D’abord, pendant combien de jours mettrons-nous nos drapeaux en berne quand dix, quinze ou vingt soldats français seront tués au Mali, en Irak ou ailleurs ? Ensuite et surtout, en rendant cet hommage appuyé au malheureux (et bien imprudent) alpiniste français, nous avons transformé cet acte de barbarie en une véritable victoire pour ses assassins qui ont donc appris qu’en décapitant cet innocent ils avaient bouleversé la France toute entière. Voilà qui ne peut qu’encourager d’autres adeptes du « calife » Baghdadi à massacrer d’autres touristes français égarés pour remporter sur nous une victoire facile.

Les terroristes du monde entier qui savaient déjà que la France payait toujours la rançon qu’ils exigeaient pour récupérer ses otages savent maintenant qu’il suffit d’en décapiter un pour que la France s’arrête quelques instants. Nous voulions condamner l’horreur, nous lui avons fait la plus maladroite des publicités.

Notre faune politique et nos médias se sont réjouis de voir qu’un certain nombre de musulmans avaient tenu à manifester publiquement leur condamnation de ce crime. Et ils en ont conclu que « nos » musulmans, refusant l’amalgame, n’avaient « rien à voir » avec ces extrémistes qui, au nom d’Allah, avaient déclaré la guerre à l’Occident.

Il est évident que nos 6 à 7 millions de musulmans français ou résidant en France n’ont pas tous l’intention de nous décapiter, la nuit, aux coins des rues. Mais c’est le « rien à voir » qui pose question. Même les imams de service qui affirment devant les caméras de télévision que ces égorgeurs de l’Etat islamique ne sont pas de « vrais musulmans » et qu’ils trahissent le Prophète et le Coran savent parfaitement qu’Al Qaïda, qu’Al Qaïda au Maghreb Islamique, que l’Etat Islamique et ses filiales sont de vrais (et bons) musulmans et qu’ils se sont lancés dans la conquête du monde avec le rêve fou d’imposer la loi du Prophète à la planète toute entière.

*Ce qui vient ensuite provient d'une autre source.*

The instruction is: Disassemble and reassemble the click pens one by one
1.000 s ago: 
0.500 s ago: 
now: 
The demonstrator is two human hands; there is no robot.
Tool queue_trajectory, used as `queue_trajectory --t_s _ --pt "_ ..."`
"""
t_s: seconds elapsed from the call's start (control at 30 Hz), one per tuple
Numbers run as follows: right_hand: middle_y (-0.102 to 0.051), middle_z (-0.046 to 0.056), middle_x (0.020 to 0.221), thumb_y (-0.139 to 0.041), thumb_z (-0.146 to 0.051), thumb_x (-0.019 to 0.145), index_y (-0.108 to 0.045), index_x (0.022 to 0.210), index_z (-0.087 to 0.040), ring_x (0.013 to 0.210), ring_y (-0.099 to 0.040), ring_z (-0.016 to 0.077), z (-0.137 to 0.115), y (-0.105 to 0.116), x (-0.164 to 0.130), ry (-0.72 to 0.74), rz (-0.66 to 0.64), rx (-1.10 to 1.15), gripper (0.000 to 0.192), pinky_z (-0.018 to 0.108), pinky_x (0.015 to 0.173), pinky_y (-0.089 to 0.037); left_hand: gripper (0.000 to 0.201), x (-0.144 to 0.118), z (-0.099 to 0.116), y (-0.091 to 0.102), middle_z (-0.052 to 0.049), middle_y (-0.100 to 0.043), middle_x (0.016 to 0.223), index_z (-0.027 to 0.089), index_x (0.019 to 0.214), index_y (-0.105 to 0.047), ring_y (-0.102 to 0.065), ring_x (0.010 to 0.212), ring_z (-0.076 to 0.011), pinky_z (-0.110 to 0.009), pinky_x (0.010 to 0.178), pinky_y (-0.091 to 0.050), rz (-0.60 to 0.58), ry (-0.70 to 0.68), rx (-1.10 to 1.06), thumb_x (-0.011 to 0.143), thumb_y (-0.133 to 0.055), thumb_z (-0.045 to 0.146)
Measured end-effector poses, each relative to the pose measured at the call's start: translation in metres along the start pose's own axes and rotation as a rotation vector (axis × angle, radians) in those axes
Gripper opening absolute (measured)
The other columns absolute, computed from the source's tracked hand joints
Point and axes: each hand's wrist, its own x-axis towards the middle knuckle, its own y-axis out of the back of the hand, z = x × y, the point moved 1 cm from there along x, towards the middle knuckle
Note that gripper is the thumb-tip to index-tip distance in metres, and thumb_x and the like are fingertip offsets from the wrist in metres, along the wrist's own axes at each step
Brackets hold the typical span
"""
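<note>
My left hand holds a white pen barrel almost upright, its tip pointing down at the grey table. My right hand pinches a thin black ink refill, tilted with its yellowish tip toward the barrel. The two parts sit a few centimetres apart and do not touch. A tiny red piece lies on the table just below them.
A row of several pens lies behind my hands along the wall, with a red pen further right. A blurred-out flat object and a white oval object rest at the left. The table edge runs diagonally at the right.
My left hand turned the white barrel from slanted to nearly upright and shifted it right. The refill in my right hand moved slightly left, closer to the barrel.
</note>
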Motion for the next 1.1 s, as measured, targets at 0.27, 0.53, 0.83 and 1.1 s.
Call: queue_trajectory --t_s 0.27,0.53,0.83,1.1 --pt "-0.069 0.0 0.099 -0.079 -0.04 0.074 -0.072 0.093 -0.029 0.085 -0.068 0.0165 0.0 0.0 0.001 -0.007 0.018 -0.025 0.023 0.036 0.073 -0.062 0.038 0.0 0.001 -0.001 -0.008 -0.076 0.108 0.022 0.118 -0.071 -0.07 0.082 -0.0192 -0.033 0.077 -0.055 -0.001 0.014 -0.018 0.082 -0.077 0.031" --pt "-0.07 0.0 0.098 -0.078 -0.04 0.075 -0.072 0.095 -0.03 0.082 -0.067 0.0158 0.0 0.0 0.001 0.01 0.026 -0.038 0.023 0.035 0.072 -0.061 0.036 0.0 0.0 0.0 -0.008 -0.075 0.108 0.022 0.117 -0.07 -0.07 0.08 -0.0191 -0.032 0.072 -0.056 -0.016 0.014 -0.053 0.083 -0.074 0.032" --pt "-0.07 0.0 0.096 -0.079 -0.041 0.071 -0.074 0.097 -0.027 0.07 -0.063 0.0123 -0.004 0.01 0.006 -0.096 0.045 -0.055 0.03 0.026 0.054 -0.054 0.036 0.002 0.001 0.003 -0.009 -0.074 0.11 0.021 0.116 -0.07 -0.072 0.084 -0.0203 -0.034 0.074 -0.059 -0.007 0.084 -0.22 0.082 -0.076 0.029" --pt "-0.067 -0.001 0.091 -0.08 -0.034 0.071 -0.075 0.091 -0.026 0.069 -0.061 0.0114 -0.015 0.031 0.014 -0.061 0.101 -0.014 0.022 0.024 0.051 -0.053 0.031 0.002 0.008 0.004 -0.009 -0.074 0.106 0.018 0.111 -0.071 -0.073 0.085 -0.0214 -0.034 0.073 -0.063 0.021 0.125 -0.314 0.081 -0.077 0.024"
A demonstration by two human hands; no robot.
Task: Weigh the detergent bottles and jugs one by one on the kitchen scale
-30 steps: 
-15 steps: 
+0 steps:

Si « nos » musulmans qui vivent dans nos sociétés et profitent de tous les avantages de notre civilisation ne peuvent que condamner certaines méthodes des « fous d’Allah », aucun d’entre eux ne peut les « excommunier » et les renier. Eux aussi rêvent au triomphe de l’Islam, qu’ils soient ou non intégrés puisqu’avec eux on ne peut pas parler d’assimilation, ce qui est d’ailleurs interdit par la dictature de notre pensée unique.

Il y a bien longtemps que les Chrétiens ont renoncé à faire du prosélytisme, n’envoient plus de missionnaires convertir les terres lointaines et ne se lancent plus dans des croisades. Mais il faut bien comprendre que l’Islam renaissant, lui, n’a pas renoncé à la conquête, au prosélytisme et à l’espoir de dominer un jour la planète. Et tant que notre seule arme sera de brandir le drapeau de la laïcité (un mot intraduisible dans la langue du Prophète) nous n’arrêterons pas la marche triomphante de l’Islam. Pas plus d’ailleurs qu’en mettant nos drapeaux en berne et en nous indignant.